No me atrevía a acercarme. Los guardias me tomarían por una carroñera de alguna caverna lejana. Aun así, había algo muy vistoso en el brillante verde de aquellos campos y las tercas murallas de la base. Alta era un monumento a nuestra determinación. Durante tres generaciones, la humanidad había vivido en aquel planeta como ratas y nómadas, pero no estábamos dispuestos a seguir escondiéndonos.

La escuadrilla de naves estelares regresó hacia Alta y yo di un paso en su misma dirección. «Tienes que aspirar a algo más elevado —me había dicho mi padre—. A algo más grandioso».

¿Y dónde me había llevado hacerlo?

Me eché al hombro la mochila y el arpón y arranqué a andar en la dirección opuesta. Había estado en un pasaje cercano hacía un tiempo y pensé que, si exploraba más, podría conectar varios de mis mapas. Por desgracia, al llegar descubrí que la entrada del pasaje estaba completamente derruida.

Unos escombros espaciales cayeron contra la superficie no muy lejos, levantando una nube de polvo. Alcé la mirada y vi que caían desde arriba unos trozos más pequeños, metálicos e incandescentes.

Directos hacia mí.

«¡Tirda!».

Di media vuelta y retrocedí a toda velocidad.

«No. ¡Nonononono!». El aire rugió y sentí el calor de los cascotes cada vez más cercanos.

«¡Ahí!». Distinguí la pequeña abertura de una caverna en la superficie, medio grieta, medio boca de cueva. Me arrojé hacia ella, resbalé y llegué al interior.

Sonó un estruendo enorme a mi espalda, que pareció agitar el planeta entero. Frenética, activé la línea de luz y me di con el brazo contra una piedra mientras me precipitaba a un revoltijo arremolinado. Levanté la mano de golpe y conecté la línea de luz con la pared mientras caían lascas de roca y guijarros a mi alrededor. La caverna tembló.

Luego, todo se quedó quieto. Parpadeé para quitarme el polvo de los ojos y me encontré colgando de mi línea de luz en el centro de una caverna pequeña, de unos diez o quince metros de altura. En algún momento había perdido la mochila, y tenía el brazo lleno de rasguños.

«Genial. Maravilloso, Spensa. Esto es lo que pasa cuando coges una rabieta». Gemí, con la cabeza palpitando, y di un golpe con los dedos contra la palma de la mano para extender la línea de luz y descender al suelo.

Me dejé caer para recobrar el aliento. Sonaban más impactos en la distancia, pero iban menguando.

Por fin me puse de pie con dificultades y me quité el polvo de encima. Conseguí localizar la correa de mi mochila asomando de unos escombros cercanos. La saqué de un tirón y comprobé que dentro estaban aún la cantimplora y los mapas. Parecían intactos.

El arpón era otro cantar. Encontré la empuñadura, pero no había ni rastro de lo demás. Estaría todo enterrado en el montón de escombros.

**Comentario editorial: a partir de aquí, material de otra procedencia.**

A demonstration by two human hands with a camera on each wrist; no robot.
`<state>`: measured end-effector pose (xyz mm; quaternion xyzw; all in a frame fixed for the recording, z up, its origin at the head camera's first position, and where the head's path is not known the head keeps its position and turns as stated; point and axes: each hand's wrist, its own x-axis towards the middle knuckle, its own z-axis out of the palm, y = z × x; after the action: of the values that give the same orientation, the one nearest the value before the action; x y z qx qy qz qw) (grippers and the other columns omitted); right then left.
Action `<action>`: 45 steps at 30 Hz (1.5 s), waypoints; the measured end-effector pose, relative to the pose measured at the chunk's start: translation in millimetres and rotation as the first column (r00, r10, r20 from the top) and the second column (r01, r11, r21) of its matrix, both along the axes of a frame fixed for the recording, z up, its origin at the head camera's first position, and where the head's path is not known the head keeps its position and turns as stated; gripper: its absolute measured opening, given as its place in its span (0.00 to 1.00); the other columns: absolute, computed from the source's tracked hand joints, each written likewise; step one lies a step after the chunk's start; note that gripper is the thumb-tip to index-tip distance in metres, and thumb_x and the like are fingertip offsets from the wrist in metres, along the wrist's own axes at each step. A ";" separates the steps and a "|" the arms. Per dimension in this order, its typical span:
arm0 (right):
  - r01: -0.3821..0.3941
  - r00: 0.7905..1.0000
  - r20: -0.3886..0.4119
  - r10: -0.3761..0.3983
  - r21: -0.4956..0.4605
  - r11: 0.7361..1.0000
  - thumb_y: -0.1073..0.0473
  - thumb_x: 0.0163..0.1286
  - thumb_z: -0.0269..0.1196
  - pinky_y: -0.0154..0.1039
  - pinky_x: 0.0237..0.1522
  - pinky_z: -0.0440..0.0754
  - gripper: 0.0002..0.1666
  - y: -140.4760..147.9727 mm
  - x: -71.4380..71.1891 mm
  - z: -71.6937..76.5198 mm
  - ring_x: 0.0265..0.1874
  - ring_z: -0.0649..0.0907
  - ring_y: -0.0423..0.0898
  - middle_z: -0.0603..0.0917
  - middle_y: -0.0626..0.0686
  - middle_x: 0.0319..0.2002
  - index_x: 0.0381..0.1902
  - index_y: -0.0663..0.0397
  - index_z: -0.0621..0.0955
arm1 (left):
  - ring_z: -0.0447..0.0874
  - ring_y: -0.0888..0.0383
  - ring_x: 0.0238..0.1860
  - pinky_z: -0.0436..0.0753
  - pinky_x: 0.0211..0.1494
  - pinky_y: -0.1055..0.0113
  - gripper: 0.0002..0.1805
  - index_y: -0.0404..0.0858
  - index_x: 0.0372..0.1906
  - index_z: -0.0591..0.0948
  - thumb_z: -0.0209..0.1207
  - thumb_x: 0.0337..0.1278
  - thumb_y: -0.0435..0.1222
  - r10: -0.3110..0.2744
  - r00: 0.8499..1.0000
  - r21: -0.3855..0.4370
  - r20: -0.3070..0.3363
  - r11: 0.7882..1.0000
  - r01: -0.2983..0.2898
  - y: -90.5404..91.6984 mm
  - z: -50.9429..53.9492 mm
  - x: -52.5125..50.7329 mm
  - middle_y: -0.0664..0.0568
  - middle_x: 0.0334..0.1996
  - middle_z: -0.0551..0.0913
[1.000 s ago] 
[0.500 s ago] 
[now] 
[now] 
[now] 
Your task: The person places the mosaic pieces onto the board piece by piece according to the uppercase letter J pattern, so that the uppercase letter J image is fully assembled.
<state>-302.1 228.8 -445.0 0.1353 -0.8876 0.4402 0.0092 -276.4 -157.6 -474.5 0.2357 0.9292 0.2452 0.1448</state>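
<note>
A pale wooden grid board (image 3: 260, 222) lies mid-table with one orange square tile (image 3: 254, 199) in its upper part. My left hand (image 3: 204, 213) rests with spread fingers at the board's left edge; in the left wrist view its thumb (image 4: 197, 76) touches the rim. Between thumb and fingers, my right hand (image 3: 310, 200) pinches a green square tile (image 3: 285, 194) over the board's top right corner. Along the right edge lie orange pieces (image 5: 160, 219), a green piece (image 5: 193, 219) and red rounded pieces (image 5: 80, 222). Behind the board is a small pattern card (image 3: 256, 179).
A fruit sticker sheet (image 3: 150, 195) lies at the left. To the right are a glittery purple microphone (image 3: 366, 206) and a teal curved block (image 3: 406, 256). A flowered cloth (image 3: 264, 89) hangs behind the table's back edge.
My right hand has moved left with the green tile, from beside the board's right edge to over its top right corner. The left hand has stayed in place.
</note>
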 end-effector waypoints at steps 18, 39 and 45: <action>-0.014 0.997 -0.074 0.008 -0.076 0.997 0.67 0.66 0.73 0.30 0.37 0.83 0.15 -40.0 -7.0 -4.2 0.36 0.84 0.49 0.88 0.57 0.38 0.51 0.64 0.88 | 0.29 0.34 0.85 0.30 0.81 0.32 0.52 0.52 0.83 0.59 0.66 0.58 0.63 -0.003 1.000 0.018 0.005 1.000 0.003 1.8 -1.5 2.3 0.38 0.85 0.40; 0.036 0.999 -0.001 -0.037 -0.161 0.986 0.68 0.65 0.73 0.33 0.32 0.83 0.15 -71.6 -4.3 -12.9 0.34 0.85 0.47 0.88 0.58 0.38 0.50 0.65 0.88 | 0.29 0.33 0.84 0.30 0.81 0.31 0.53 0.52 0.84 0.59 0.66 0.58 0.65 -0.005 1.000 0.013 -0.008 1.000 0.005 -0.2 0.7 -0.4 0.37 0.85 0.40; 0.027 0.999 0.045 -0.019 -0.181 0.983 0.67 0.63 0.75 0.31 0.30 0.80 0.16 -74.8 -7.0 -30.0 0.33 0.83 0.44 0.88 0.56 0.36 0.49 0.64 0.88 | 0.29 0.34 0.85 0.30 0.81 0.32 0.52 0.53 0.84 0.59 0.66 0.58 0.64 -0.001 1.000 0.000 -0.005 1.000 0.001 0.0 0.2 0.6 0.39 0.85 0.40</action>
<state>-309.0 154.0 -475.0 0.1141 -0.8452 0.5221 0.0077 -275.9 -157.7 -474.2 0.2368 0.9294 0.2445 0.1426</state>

Me dejé caer sentada contra una piedra. Sabía de sobra que no debía subir a la superficie durante las lluvias de cascotes. Me había ganado a pulso lo que me había pasado.

Oí el sonido de arañazos cercanos. ¿Sería una rata? Alcé el mango del arpón al instante, y entonces me sentí doblemente tonta. De todos modos, me obligué a levantarme, me eché la mochila al hombro e incrementé la luz del brazalete. Una sombra se escabulló y fui tras ella, cojeando solo un poco. Quizá lograra encontrar otra salida de aquel sitio.

Levanté el brazalete para iluminar la caverna. La luz se reflejó en algo’ que tenía delante. ¿Metálico? ¿Quizá alguna tubería?

Anduve hacia ello y a mi cerebro le costó un momento comprender lo que estaba viendo. Allí, encajada en una esquina de la caverna y rodeada de cascotes, había nada menos que una nave.